There are two limitations in the PxWebApi using these filters.

  1. The name of the filter and the id’s are not shown in metadata, only in the code “API Query for this table”.
  2. The filters agg: and vs: can only take single elements as input. Filter "all":"*" eg. TRUE, does not work with agg: and vs:.

The other filter vs:, specify the grouping value sets, which is a part of the value pool. As it is only possible to give single elements as input, it is easier to query the value pool. This means that vs: is redundant.

In this example Region is the value pool and Fylker (counties) is the value set. As vs:Fylker is redundant, both will return the same:

  Region = list("vs:Fylker",c("01","02"))
  Region = list(c("01","02"))

Return the API query as JSON

In PxWebApi the original query is formulated as JSON. Using the parameter returnApiQuery is useful for debugging.

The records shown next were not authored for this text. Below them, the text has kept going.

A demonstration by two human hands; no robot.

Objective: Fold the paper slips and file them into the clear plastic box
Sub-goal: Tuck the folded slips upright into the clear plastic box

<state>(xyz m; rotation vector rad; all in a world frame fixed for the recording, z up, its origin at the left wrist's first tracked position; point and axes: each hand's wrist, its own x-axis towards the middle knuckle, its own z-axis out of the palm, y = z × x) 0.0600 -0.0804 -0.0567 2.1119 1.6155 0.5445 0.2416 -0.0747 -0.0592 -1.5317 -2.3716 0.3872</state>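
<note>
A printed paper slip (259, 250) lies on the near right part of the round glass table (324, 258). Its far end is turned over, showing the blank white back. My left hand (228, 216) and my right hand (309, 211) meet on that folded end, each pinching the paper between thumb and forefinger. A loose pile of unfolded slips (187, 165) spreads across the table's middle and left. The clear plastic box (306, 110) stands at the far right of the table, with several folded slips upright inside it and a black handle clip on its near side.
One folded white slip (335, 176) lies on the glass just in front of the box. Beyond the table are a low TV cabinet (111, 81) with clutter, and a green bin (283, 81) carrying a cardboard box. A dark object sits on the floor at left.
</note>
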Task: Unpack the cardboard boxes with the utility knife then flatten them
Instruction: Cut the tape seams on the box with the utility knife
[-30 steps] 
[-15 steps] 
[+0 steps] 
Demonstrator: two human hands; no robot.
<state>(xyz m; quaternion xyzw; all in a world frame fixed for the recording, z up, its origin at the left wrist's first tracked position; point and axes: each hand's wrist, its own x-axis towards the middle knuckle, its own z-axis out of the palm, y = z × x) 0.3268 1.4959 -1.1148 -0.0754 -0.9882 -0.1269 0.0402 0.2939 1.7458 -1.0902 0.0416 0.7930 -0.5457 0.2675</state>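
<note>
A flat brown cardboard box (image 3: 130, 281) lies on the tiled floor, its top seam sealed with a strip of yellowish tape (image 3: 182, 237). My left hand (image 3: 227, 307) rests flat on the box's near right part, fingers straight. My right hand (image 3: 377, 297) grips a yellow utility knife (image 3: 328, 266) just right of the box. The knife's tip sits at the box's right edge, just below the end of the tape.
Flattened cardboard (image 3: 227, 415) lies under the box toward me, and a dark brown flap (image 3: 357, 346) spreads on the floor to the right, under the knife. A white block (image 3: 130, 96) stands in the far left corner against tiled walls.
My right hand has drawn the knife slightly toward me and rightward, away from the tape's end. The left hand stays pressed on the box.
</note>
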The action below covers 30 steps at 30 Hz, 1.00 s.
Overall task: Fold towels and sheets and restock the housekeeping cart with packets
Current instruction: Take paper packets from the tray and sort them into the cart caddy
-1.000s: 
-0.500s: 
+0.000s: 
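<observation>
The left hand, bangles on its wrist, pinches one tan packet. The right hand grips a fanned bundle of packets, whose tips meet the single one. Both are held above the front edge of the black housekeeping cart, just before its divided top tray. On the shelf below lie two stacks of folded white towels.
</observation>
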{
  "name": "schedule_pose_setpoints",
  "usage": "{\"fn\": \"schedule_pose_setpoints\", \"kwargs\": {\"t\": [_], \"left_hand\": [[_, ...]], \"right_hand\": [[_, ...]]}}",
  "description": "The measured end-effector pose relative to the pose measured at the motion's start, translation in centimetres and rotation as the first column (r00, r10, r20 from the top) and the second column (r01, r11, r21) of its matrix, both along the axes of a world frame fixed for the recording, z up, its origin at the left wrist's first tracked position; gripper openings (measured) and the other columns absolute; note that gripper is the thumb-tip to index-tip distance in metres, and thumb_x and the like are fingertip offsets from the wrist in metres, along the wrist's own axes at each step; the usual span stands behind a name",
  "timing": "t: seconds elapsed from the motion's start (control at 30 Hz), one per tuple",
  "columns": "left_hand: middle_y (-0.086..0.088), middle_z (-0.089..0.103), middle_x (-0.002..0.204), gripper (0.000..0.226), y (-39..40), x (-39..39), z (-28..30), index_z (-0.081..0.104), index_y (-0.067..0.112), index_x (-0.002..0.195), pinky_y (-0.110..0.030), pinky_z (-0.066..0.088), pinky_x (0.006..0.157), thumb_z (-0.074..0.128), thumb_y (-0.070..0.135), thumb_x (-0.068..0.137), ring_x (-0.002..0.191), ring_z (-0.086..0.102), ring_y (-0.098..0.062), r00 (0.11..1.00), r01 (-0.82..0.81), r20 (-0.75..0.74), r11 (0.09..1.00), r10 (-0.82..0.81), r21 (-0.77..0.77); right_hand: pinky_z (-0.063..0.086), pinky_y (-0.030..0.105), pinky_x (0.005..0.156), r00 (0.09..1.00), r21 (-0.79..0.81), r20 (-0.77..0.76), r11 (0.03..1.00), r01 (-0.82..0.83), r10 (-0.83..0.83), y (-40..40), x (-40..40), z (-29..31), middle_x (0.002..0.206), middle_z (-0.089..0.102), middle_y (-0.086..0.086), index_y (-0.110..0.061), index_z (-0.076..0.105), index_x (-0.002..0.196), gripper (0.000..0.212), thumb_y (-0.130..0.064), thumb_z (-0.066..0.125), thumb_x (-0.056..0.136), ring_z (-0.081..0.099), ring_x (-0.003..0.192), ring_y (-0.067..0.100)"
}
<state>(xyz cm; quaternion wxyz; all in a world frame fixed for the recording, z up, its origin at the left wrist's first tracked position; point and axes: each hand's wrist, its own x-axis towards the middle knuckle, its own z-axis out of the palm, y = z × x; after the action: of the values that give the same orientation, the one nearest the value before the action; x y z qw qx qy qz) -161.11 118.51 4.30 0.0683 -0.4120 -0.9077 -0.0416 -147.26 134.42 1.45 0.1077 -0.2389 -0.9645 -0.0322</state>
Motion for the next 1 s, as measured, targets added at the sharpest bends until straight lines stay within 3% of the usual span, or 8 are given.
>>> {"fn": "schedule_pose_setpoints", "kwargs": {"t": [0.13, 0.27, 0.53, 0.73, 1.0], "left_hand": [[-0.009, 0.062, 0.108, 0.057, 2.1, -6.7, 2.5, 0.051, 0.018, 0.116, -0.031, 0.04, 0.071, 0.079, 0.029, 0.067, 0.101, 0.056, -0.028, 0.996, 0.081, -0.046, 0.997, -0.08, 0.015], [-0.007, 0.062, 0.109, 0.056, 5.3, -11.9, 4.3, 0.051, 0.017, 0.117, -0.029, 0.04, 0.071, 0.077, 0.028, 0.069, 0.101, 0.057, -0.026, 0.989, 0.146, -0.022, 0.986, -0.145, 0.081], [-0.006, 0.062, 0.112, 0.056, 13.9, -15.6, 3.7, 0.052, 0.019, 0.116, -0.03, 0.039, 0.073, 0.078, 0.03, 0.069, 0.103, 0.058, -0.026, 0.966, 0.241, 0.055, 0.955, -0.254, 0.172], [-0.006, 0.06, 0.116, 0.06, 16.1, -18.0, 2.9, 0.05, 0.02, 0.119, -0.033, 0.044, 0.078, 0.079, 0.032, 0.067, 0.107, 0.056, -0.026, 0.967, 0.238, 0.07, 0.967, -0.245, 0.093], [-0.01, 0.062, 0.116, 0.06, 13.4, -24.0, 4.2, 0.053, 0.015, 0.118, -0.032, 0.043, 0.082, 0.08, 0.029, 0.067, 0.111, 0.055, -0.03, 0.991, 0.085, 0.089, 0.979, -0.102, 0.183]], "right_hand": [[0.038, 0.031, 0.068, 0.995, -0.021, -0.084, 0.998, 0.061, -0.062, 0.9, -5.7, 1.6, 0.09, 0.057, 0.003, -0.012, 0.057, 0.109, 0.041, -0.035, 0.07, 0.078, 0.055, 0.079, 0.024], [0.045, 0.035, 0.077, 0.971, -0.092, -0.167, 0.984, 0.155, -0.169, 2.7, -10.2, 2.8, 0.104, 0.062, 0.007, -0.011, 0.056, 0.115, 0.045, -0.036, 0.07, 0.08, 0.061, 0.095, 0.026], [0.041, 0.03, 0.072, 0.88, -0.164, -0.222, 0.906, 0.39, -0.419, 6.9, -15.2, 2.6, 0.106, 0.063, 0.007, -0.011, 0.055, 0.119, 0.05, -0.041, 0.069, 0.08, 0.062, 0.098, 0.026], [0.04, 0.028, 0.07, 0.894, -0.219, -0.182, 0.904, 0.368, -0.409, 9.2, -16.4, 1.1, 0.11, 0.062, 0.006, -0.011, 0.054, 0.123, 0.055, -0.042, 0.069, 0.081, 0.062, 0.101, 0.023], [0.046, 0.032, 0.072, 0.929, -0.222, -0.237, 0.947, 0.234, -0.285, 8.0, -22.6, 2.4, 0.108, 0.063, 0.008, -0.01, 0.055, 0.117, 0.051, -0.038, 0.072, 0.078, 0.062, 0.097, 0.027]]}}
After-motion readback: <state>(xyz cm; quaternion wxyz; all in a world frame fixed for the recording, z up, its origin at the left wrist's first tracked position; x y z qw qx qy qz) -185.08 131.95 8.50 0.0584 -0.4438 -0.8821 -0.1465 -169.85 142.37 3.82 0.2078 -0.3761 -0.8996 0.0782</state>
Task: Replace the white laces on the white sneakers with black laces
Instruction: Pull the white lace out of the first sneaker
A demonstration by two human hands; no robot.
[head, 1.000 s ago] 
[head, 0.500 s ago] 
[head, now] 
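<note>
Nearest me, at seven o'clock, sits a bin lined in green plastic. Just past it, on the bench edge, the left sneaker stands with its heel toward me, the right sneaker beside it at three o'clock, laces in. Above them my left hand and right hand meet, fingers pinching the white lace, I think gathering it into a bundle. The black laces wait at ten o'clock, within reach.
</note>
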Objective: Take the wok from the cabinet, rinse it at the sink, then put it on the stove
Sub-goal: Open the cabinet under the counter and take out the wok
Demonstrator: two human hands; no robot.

ApiData("http://data.ssb.no/api/v0/en/table/04861",  returnApiQuery = TRUE)
{
  "query": [
    {
      "code": "Region",
      "selection": {
        "filter": "item",
        "values": ["3101", "2399", "9999"]
      }
    },
    {
      "code": "ContentsCode",
      "selection": {
        "filter": "item",
        "values": ["Areal", "Bosatte"]
      }
    },
    {
      "code": "Tid",
      "selection": {
        "filter": "item",
        "values": ["2000", "2023", "2024"]
      }
    }
  ],
  "response": {
    "format": "json-stat2"
  }
} 

To convert an original JSON API query to a PxWebApiData query there is also a simple webpage PxWebApiData call creator.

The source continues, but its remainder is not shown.